- **AIM OF THE TASK**: Everything in the listing should be restated word for word.

+++++

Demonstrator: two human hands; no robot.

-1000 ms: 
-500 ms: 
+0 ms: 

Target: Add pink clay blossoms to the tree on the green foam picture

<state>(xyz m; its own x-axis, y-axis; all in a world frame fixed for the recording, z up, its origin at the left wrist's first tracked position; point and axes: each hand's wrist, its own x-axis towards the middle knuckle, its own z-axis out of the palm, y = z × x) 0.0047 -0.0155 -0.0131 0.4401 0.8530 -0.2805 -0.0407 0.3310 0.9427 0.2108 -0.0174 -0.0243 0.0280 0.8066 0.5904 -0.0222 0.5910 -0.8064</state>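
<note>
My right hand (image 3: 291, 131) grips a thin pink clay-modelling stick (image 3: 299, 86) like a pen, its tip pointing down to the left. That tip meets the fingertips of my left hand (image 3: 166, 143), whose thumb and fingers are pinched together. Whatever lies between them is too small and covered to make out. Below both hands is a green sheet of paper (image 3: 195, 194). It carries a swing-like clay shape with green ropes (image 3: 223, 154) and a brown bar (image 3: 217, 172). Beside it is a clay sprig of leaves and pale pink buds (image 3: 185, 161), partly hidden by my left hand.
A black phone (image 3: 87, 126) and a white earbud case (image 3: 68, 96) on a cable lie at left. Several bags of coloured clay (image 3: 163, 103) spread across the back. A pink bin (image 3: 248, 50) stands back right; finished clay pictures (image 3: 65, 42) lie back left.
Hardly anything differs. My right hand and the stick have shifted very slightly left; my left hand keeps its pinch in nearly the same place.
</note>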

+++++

- **EXPECTED ANSWER**:
Demonstrator: two human hands; no robot.

-1000 ms: 
-500 ms: 
+0 ms: 

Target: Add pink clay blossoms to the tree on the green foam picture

<state>(xyz m; its own x-axis, y-axis; all in a world frame fixed for the recording, z up, its origin at the left wrist's first tracked position; point and axes: each hand's wrist, its own x-axis towards the middle knuckle, its own z-axis out of the palm, y = z × x) 0.0047 -0.0155 -0.0131 0.4401 0.8530 -0.2805 -0.0407 0.3310 0.9427 0.2108 -0.0174 -0.0243 0.0280 0.8066 0.5904 -0.0222 0.5910 -0.8064</state>
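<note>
My right hand (image 3: 291, 131) grips a thin pink clay-modelling stick (image 3: 299, 86) like a pen, its tip pointing down to the left. That tip meets the fingertips of my left hand (image 3: 166, 143), whose thumb and fingers are pinched together. Whatever lies between them is too small and covered to make out. Below both hands is a green sheet of paper (image 3: 195, 194). It carries a swing-like clay shape with green ropes (image 3: 223, 154) and a brown bar (image 3: 217, 172). Beside it is a clay sprig of leaves and pale pink buds (image 3: 185, 161), partly hidden by my left hand.
A black phone (image 3: 87, 126) and a white earbud case (image 3: 68, 96) on a cable lie at left. Several bags of coloured clay (image 3: 163, 103) spread across the back. A pink bin (image 3: 248, 50) stands back right; finished clay pictures (image 3: 65, 42) lie back left.
Hardly anything differs. My right hand and the stick have shifted very slightly left; my left hand keeps its pinch in nearly the same place.
</note>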

No other output belongs to this answer.